Cependant, comme toujours, l’Etat est
très contradictoire à ce sujet. Quand le prix d’une place
de concert est exorbitant, il va dénoncer le marché et la
dictature de l’argent qui exclut les plus pauvres (il prend donc la
défense du consommateur). Mais quand on peut désormais
télécharger gratuitement des films ou de la musique, il va
dénoncer cette gratuité qui menace le revenu des artistes (et
prend donc la défense du producteur).
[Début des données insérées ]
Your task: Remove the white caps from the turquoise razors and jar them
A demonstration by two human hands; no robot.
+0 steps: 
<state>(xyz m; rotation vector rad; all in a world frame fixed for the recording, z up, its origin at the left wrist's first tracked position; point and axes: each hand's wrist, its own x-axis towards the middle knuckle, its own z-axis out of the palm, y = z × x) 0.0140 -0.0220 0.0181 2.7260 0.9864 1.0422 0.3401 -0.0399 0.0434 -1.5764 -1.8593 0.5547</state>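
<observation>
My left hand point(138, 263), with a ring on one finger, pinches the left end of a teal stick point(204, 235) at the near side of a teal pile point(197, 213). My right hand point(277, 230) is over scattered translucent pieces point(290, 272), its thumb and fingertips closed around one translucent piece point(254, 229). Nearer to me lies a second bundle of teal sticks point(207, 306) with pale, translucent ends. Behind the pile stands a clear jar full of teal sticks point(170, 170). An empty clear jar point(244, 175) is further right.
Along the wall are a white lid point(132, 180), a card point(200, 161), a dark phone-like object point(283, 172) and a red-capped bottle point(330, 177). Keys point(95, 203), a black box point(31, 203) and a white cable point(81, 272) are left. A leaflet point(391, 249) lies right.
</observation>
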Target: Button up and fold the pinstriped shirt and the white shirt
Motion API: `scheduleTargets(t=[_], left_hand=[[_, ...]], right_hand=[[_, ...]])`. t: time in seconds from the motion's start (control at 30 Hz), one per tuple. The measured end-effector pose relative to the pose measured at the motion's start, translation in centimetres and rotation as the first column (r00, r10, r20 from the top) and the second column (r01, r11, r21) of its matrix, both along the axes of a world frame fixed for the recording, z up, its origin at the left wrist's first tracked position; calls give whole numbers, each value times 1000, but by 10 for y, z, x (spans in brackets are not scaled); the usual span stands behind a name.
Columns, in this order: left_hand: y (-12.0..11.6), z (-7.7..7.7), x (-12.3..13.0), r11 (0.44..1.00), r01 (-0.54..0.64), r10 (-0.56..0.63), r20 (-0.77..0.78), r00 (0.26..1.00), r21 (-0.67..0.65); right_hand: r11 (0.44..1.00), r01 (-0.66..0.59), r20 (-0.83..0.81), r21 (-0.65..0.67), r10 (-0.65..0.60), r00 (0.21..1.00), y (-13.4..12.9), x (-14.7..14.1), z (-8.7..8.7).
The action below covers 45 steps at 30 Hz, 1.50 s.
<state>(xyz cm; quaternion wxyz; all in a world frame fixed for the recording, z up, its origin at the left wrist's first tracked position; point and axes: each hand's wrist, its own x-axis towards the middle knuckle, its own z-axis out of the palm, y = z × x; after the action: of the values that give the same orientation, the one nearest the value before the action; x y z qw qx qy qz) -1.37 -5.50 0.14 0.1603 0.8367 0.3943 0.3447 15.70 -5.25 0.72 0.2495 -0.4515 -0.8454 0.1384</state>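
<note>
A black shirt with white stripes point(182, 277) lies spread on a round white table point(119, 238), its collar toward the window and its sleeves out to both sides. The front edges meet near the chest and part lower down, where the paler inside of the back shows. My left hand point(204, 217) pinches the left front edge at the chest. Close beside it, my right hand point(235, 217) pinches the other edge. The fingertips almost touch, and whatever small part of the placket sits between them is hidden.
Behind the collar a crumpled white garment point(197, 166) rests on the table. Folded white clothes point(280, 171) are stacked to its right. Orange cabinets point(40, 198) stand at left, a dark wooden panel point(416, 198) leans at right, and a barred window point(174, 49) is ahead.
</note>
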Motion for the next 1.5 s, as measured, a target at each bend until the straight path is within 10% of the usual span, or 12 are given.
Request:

Les artistes sont des travailleurs
comme les autres et doivent donc vivre de leur travail vivant (les concerts,
le spectacle vivant) que l’on ne pourra jamais
télécharger tandis que la diffusion la plus large possible des
œuvres permet de faire connaitre les artistes.
Dois-je enfin rappeler à notre ministre
de la culture que la première œuvre littéraire majeure,
l’Iliade et l’Odyssée, qui met en scène la guerre,
l’amour, des cyclopes et des sirènes, a été
écrite pour distraire les gens (les faire rêver, les effrayer,
les faire pleurer) et non pour flatter les puissants.
Les socialistes sont si aveuglés par
l’idéologie qu’ils refusent de voir la
réalité du monde tel qu’il est, préférant
nous imposer leur monde tel qu’ils le rêvent. Mais le rêve des uns tourne souvent
au cauchemar pour les autres. Dans le régime national-socialiste,
l’art officiel avait pour fonction de flatter le Reich et le
Führer tandis que les livres hérétiques étaient
brûlés. Dans le régime socialiste soviétique
(encore du socialisme), l’art officiel avait pour fonction de
célébrer la révolution prolétarienne et
l’ardeur au travail au service des objectifs du plan (stakhanovisme).
Dois-je rappeler enfin que la révolution « culturelle »
initiée par Mao a consisté à exécuter les
intellectuels chinois tandis que, dans les salons parisiens, les
intellectuels faisaient l’apologie du maoïsme ? En fait, le bilan
du socialisme culturel est aussi affligeant qu’effrayant. Pourtant, les
manuels d’histoire officiels ne l’enseignent guère,
préférant fantasmer sur « l’horreur libérale
».
L’art officiel n’a laissé
rien de beau (tout y était même laid) tout comme la science
officielle ou l’information officielle débouche sur la
propagande, le contraire de la connaissance. Au fil des siècles,
seules la foi, la passion et la liberté furent les plus puissantes
sources d’inspiration et de créativité artistiques et
elles ne seront jamais compatibles avec l’idéologie, le pouvoir
et le monopole. Vous l’aurez compris, quand les socialistes parlent
d’économie, ils font bondir l’économiste que je
suis ; mais quand ils parlent de culture, ils font hurler le musicien que je
reste.
Il est désormais bien loin le temps
où le Général de Gaulle savait s’entourer du plus
brillant économiste français, Jacques Rueff, et du plus grand
ministre de la culture, André Malraux, que la France a connu.